Nsight system HPC Linux installation


I am having an issue getting Nsight systems to work as I expected.

I am working on a 8x V100 server within a Linux HPC cluster. I have a CUDA 10.1 module installed and loaded.

I then tried to install Nsight system:


but now I get:
Error: Nsight Systems 2019.3.7 hasn’t been installed with CUDA Toolkit 10.1

How do I fix this, preferably so I have a module?

If you install the standalone Nsight Systems RPM downloaded from the developer zone, it will be installed to /opt/nvidia/nsight-systems. So just add /opt/nvidia/nsight-systems/<version>/bin to your PATH. The one you’re currently attempting to interact with is the one attached to the CUDA toolkit in /usr/local/cuda. (I could discuss how to resolve that if you need.)

Hi Thanks for your help.
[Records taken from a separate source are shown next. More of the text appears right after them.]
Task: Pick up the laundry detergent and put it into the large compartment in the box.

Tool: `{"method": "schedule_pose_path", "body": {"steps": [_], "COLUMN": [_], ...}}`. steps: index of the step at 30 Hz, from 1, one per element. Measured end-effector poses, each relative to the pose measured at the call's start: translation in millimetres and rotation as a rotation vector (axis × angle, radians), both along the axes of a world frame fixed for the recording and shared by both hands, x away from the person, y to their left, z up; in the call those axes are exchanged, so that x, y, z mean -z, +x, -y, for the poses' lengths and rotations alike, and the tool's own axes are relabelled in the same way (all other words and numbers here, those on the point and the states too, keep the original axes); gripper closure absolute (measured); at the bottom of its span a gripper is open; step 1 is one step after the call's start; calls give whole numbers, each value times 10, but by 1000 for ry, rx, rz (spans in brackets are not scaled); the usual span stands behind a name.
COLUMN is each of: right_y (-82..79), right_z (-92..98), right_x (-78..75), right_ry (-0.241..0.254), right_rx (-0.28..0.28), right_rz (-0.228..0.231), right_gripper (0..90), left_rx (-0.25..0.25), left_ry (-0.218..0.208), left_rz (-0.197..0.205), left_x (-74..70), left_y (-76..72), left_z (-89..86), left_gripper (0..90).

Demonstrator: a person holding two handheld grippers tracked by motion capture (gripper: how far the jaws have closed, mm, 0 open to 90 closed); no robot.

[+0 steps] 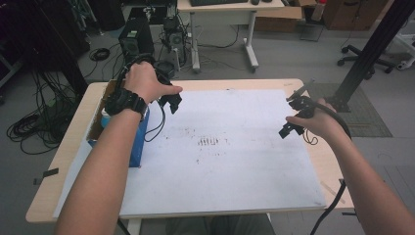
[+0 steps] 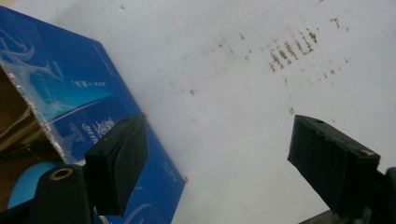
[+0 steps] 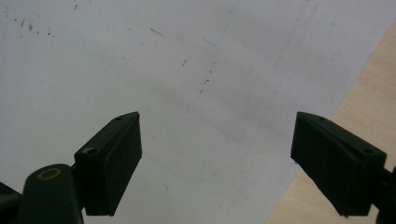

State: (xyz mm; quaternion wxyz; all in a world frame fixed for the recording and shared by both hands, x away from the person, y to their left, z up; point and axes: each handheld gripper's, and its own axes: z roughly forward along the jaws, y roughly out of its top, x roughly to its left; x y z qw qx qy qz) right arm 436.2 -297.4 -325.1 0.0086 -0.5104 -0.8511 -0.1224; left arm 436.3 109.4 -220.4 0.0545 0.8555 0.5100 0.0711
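A lab floor strewn with cables, a computer tower and office chairs lies beyond the wooden surface [image 1: 313,161], most of it covered by a scuffed white sheet [image 1: 230,166]. At the sheet's left edge stands an open blue carton [image 1: 138,147], its flaps up, with something pale blue showing inside that cannot be made out. The left hand-held gripper [image 1: 171,102] hangs just above and beside the carton's right wall, jaws spread and empty; its own view shows the carton's printed side [image 2: 88,102] behind the near jaw. Well apart, near the sheet's right edge, the right hand-held gripper [image 1: 289,128] hovers with jaws likewise spread on nothing, above bare sheet [image 3: 196,74] and a strip of wood. The risk, as it looks: the carton is light and its raised flaps crowd the opening, so a jaw reaching in could snag a flap or nudge the wall, sliding or tipping the carton toward the surface's left edge with nothing bracing it.
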Motion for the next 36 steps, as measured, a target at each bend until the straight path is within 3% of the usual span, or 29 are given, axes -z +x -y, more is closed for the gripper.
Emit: {"method": "schedule_pose_path", "body": {"steps": [4, 16, 19, 36], "right_y": [-13, -45, -50, -73], "right_z": [-3, 46, 54, 47], "right_x": [-9, -21, -28, -57], "right_ry": [6, 7, 8, 8], "right_rx": [1, 9, 12, 14], "right_rz": [3, 6, 8, 15], "right_gripper": [167, 167, 167, 167], "left_rx": [5, 21, 36, 55], "left_ry": [-17, -13, 6, -9], "left_rz": [-6, -25, -31, -45], "left_x": [33, 193, 235, 458], "left_y": [-27, -83, -82, -88], "left_z": [48, 155, 184, 252], "left_gripper": [204, 205, 204, 205]}}
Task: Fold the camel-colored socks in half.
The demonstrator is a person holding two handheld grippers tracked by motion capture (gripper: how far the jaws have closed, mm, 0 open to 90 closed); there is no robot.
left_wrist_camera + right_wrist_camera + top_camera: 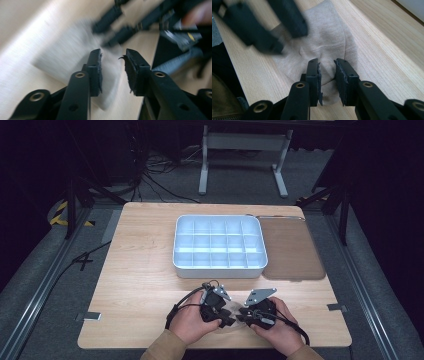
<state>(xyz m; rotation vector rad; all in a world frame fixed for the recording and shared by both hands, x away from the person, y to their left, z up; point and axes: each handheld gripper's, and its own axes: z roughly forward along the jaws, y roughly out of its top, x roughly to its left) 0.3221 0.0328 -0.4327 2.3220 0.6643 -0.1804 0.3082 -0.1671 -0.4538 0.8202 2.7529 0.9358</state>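
The small beige cloth (324, 50) lies flat on the desk (140, 270) between both hands, right under the right gripper (327, 75) and the left gripper (112, 67), both part open and holding nothing yet.

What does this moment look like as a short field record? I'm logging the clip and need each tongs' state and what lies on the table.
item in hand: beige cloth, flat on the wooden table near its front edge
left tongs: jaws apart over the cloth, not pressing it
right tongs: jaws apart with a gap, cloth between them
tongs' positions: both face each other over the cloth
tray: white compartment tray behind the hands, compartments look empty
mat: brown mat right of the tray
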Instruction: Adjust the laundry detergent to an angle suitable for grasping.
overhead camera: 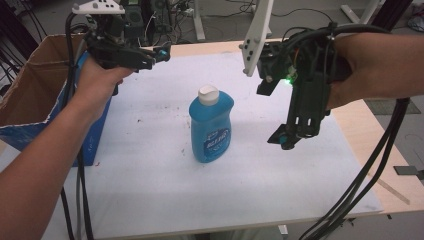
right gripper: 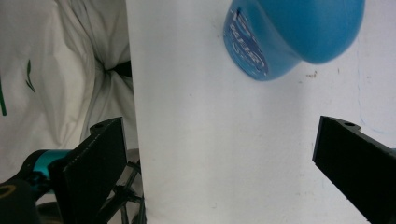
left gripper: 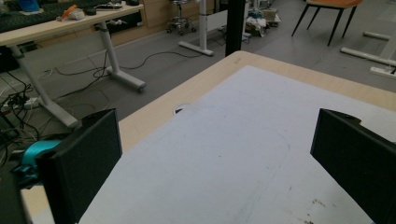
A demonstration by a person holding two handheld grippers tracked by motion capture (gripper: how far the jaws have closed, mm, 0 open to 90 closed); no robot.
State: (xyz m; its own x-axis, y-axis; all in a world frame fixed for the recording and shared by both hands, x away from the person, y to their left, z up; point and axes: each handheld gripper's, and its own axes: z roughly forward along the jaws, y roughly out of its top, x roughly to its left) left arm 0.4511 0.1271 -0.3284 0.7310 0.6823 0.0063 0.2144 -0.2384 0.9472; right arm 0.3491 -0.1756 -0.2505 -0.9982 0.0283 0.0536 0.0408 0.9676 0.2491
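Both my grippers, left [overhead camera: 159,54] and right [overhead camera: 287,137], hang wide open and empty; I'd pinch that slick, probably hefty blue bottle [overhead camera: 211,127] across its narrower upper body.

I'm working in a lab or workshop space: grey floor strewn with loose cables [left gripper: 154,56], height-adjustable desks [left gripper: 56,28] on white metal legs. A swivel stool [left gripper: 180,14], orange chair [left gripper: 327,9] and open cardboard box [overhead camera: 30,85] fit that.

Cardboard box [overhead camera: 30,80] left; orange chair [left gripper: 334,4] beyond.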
I have now two module a CUDA 10.1 and a nsight-systems 2020.3.1.

As you can see below, I loaded both modules, rebuild my test app, and then ran the nsys profiler, but I still do not get the expected output.

What am I doing wrong, Any idea?



[rregan@gn001 Managing-Memory] module load nsight-systems/2020.3.1 [rregan@gn001 Managing-Memory] module list
Currently Loaded Modulefiles:

  1. cuda/10.1 2) nsight-systems/2020.3.1

[rregan@gn001 Managing-Memory] nvcc -o singlethread-vector-add 01-vector-add.cu [rregan@gn001 Managing-Memory] ll
total 2124
-rw-r–r-- 1 rregan dphlss 1953 Jul 30 10:44 01-vector-add.cu
-rw-r–r-- 1 rregan dphlss 98292 Jul 30 11:15 report1.qdrep
-rw-r–r-- 1 rregan dphlss 151552 Jul 30 11:15 report1.sqlite
-rw-r–r-- 1 rregan dphlss 98228 Jul 30 11:17 report2.qdrep
-rw-r–r-- 1 rregan dphlss 147456 Jul 30 11:17 report2.sqlite
-rw-r–r-- 1 rregan dphlss 97803 Jul 30 16:54 report3.qdrep
-rw-r–r-- 1 rregan dphlss 131072 Jul 30 16:54 report3.sqlite
-rw-r–r-- 1 rregan dphlss 98187 Jul 30 17:05 report4.qdrep
-rw-r–r-- 1 rregan dphlss 151552 Jul 30 17:05 report4.sqlite
-rw-r–r-- 1 rregan dphlss 87454 Jul 30 17:50 report5.qdrep
-rw-r–r-- 1 rregan dphlss 122880 Jul 30 17:50 report5.sqlite
-rwxr-xr-x 1 rregan dphlss 639248 Jul 31 10:51 singlethread-vector-add

[rregan@gn001 Managing-Memory]$ nsys profile --stats=true ./singlethread-vector-add
Collecting data…

The target application terminated with signal 11 (SIGSEGV)
Processing events…
Capturing symbol files…
Saving temporary “/tmp/nsys-report-0c63-94a7-cf5c-8c10.qdstrm” file to disk…
Creating final output files…

Processing [==============================================================100%]
Saved report file to “/tmp/nsys-report-0c63-94a7-cf5c-8c10.qdrep”
Exporting 1018 events: [==================================================100%]

Exported successfully to

Generating CUDA API Statistics…
CUDA API Statistics (nanoseconds)

CUDA trace data was not collected.

Generating Operating System Runtime API Statistics…
Operating System Runtime API Statistics (nanoseconds)

Generating NVTX Push-Pop Range Statistics…
NVTX Push-Pop Range Statistics (nanoseconds)

Report file moved to “/cosma/home/rregan/Projects/GPU/DLI/Fundamentals-of-Accerated-Computing/C/Managing-Memory/report6.qdrep”
Report file moved to “/cosma/home/rregan/Projects/GPU/DLI/Fundamentals-of-Accerated-Computing/C/Managing-Memory/report6.sqlite”
[rregan@gn001 Managing-Memory]$

It looks like your code is seg faulting on the host. Does it run correctly without the profiler?